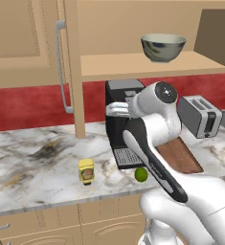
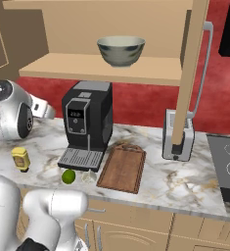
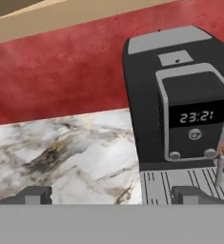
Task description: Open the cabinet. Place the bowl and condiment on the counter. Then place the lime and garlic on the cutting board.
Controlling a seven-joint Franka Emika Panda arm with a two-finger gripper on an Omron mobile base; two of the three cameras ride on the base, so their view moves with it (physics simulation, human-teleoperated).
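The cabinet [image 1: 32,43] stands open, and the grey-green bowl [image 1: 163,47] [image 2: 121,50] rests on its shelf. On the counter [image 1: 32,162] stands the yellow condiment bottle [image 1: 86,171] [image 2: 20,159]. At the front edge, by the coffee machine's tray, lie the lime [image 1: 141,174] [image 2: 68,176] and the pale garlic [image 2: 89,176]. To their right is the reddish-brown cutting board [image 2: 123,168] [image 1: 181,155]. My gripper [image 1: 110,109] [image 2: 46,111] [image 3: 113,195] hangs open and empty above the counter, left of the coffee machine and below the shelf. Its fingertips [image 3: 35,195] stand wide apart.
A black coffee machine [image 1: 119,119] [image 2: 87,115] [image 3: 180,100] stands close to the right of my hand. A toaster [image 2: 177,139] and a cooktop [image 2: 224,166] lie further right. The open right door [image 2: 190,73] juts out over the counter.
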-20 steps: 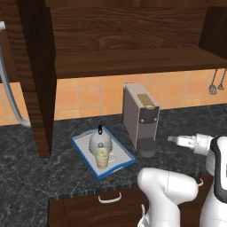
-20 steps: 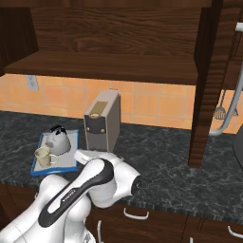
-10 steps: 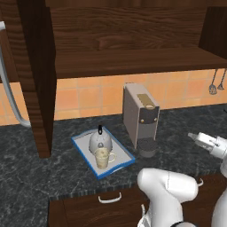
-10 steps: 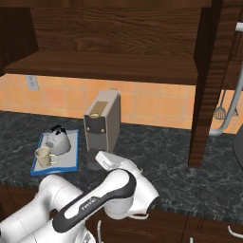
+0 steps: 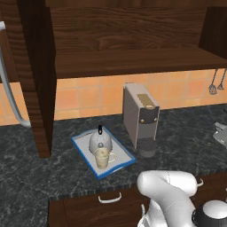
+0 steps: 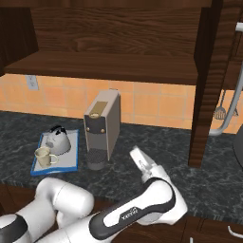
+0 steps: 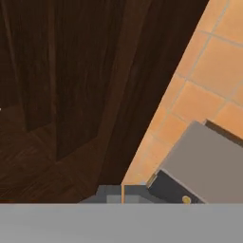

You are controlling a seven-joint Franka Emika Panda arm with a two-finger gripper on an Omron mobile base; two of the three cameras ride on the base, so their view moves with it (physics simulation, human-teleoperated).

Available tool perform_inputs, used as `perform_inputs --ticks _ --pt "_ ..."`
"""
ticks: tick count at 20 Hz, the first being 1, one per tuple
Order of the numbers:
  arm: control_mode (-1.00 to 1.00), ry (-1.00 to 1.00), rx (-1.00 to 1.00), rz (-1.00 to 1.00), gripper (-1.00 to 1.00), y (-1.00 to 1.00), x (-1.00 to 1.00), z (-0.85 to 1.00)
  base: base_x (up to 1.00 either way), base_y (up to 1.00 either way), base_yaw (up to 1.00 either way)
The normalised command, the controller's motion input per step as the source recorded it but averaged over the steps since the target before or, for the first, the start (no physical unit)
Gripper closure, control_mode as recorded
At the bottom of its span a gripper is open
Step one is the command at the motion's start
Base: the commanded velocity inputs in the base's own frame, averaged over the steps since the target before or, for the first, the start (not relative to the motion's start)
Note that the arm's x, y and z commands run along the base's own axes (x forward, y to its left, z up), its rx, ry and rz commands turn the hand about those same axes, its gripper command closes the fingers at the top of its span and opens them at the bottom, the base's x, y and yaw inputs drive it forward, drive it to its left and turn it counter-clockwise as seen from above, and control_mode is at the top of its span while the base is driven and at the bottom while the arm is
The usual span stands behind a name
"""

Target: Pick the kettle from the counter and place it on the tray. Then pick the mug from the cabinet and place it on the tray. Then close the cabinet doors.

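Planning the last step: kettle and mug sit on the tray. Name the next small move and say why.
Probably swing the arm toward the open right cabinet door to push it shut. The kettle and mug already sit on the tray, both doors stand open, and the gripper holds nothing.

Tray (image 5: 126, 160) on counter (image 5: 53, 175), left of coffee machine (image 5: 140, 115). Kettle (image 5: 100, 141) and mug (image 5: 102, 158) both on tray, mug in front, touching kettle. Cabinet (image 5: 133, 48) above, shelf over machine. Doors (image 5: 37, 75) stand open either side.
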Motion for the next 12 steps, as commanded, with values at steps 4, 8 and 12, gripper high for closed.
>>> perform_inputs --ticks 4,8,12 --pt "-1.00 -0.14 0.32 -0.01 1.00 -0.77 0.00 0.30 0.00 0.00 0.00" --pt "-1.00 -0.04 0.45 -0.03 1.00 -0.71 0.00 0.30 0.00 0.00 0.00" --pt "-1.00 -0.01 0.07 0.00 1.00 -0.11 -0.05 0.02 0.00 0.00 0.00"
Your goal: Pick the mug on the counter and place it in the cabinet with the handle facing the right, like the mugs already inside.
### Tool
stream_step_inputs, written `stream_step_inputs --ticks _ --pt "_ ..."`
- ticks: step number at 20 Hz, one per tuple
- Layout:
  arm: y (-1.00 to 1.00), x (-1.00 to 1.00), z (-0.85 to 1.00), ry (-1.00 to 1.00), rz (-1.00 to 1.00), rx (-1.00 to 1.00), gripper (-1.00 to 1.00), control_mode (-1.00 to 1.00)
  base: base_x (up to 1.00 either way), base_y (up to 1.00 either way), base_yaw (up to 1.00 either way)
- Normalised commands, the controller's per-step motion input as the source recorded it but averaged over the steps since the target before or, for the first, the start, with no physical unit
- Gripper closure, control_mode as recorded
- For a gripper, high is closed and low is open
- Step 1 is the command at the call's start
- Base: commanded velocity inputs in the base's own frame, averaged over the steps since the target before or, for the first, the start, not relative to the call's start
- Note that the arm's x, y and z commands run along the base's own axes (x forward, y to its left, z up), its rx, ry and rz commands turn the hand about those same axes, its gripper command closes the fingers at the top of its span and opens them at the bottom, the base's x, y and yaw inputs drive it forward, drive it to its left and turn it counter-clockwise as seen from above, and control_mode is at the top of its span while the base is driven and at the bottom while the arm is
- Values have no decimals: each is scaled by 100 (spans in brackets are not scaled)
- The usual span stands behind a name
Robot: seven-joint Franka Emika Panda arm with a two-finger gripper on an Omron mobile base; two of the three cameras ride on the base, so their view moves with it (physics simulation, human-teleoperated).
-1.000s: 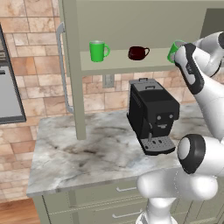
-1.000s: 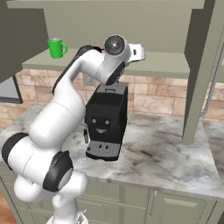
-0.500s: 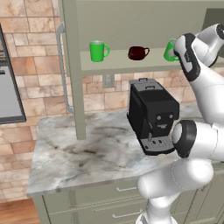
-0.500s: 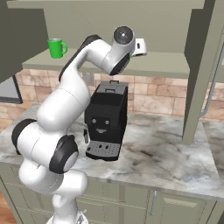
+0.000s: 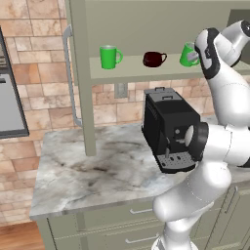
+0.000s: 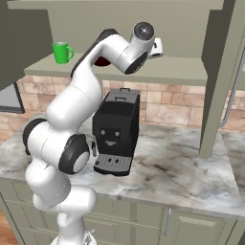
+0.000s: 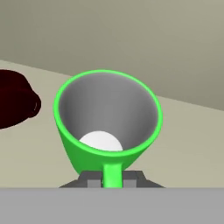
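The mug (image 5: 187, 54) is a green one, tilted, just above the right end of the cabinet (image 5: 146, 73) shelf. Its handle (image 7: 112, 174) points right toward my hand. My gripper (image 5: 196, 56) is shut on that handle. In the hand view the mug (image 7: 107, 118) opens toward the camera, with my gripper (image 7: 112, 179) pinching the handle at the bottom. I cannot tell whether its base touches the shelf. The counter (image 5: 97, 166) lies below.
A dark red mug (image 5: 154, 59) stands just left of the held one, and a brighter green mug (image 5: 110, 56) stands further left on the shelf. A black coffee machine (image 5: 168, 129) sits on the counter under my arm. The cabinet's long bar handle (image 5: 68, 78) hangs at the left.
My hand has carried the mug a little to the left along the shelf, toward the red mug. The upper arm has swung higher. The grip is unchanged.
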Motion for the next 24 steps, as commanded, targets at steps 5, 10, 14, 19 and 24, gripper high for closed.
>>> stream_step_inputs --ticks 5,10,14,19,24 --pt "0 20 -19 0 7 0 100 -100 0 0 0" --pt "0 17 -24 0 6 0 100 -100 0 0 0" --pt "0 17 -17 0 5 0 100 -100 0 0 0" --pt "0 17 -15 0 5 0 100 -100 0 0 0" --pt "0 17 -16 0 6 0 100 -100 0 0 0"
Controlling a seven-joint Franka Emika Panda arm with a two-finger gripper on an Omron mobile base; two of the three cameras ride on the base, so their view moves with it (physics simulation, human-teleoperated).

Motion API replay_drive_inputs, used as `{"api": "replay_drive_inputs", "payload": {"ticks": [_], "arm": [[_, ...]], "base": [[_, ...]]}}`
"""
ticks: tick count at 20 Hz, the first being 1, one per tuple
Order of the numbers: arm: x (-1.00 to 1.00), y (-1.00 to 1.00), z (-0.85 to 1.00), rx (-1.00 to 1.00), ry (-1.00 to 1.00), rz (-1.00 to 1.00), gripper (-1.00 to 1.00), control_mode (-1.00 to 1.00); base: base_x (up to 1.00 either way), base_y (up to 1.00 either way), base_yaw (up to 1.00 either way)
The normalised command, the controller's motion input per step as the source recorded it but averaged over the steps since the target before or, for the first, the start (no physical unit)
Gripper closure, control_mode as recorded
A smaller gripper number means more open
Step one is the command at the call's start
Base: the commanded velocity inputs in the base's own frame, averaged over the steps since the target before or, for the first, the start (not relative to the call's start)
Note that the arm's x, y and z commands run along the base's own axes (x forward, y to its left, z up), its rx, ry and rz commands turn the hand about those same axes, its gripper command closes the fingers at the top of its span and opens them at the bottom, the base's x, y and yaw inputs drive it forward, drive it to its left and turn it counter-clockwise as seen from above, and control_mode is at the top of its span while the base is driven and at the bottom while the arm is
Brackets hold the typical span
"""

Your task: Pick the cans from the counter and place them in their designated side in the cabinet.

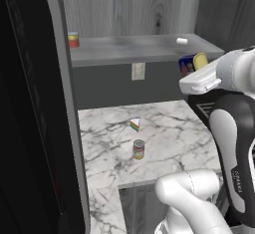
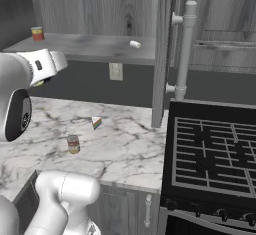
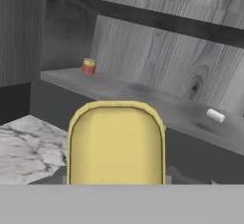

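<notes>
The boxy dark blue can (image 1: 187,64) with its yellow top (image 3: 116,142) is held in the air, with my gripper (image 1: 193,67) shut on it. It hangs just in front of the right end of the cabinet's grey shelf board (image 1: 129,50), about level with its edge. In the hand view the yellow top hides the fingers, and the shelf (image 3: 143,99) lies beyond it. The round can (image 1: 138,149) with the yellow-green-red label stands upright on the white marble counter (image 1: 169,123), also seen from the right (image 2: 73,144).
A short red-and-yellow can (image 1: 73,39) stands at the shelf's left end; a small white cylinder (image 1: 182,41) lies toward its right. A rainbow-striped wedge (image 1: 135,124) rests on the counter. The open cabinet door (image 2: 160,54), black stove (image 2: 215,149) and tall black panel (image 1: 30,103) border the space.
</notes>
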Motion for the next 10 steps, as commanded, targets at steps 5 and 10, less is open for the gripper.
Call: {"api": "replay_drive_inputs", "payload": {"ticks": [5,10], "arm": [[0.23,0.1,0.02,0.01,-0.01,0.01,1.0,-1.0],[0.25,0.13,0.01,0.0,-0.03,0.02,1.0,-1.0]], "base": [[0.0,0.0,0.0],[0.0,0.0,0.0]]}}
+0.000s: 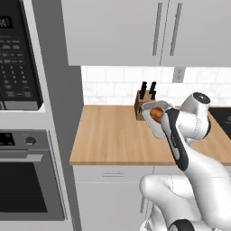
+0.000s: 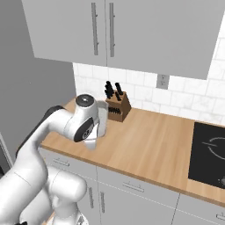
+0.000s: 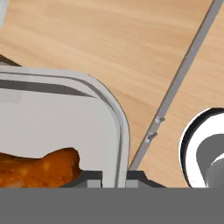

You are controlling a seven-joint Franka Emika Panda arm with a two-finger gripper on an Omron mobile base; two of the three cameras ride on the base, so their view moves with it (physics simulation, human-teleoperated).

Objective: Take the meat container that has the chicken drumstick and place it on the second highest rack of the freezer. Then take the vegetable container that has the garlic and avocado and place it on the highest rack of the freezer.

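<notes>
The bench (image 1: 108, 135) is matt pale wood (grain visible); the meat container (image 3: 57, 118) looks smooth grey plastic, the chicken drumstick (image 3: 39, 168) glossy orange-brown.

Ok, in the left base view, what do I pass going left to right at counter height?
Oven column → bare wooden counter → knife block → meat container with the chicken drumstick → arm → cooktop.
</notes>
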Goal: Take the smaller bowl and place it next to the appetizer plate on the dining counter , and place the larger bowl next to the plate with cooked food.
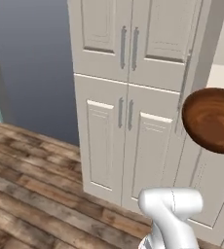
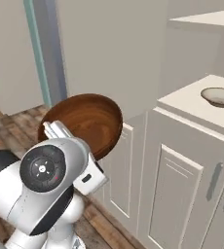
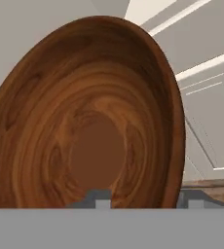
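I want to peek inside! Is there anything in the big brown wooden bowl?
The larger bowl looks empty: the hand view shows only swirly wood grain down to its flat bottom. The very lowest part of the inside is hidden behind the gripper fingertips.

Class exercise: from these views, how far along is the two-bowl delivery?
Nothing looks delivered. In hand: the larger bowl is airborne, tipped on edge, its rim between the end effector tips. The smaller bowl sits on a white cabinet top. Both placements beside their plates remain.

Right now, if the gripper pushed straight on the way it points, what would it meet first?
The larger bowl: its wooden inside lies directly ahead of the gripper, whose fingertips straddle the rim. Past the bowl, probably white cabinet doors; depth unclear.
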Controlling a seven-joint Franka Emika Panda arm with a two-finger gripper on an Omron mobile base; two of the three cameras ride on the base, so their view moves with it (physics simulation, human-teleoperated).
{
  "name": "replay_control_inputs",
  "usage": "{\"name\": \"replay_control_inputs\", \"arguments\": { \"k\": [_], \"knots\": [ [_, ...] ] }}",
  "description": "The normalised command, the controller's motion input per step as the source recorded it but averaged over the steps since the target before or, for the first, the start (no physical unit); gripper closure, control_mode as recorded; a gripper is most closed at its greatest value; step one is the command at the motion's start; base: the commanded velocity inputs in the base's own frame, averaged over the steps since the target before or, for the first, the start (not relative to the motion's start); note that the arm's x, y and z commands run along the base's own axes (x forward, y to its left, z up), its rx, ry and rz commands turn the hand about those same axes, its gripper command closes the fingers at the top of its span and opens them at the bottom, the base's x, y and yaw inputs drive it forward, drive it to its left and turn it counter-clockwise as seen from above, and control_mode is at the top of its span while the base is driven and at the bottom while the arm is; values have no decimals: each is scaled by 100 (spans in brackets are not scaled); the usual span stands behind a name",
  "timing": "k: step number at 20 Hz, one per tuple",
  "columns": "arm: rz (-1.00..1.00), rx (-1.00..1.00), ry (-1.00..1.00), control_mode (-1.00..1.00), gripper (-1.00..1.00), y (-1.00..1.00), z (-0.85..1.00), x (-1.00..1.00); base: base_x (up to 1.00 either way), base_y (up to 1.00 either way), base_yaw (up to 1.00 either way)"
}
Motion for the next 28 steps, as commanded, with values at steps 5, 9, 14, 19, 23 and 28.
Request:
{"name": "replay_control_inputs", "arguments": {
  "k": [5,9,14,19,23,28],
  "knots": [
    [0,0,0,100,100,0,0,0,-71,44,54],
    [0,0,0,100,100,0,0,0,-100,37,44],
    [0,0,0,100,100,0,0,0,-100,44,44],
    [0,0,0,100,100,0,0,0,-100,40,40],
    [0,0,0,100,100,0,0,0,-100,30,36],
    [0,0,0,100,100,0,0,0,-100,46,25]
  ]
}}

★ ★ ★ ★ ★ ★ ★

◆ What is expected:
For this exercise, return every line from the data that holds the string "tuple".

◆ Response to the exercise:
ticks: tick count at 20 Hz, the first being 1, one per tuple
- ticks: step number at 20 Hz, one per tuple
ticks: tick count at 20 Hz, the first being 1, one per tuple
  "timing": "k: step number at 20 Hz, one per tuple",

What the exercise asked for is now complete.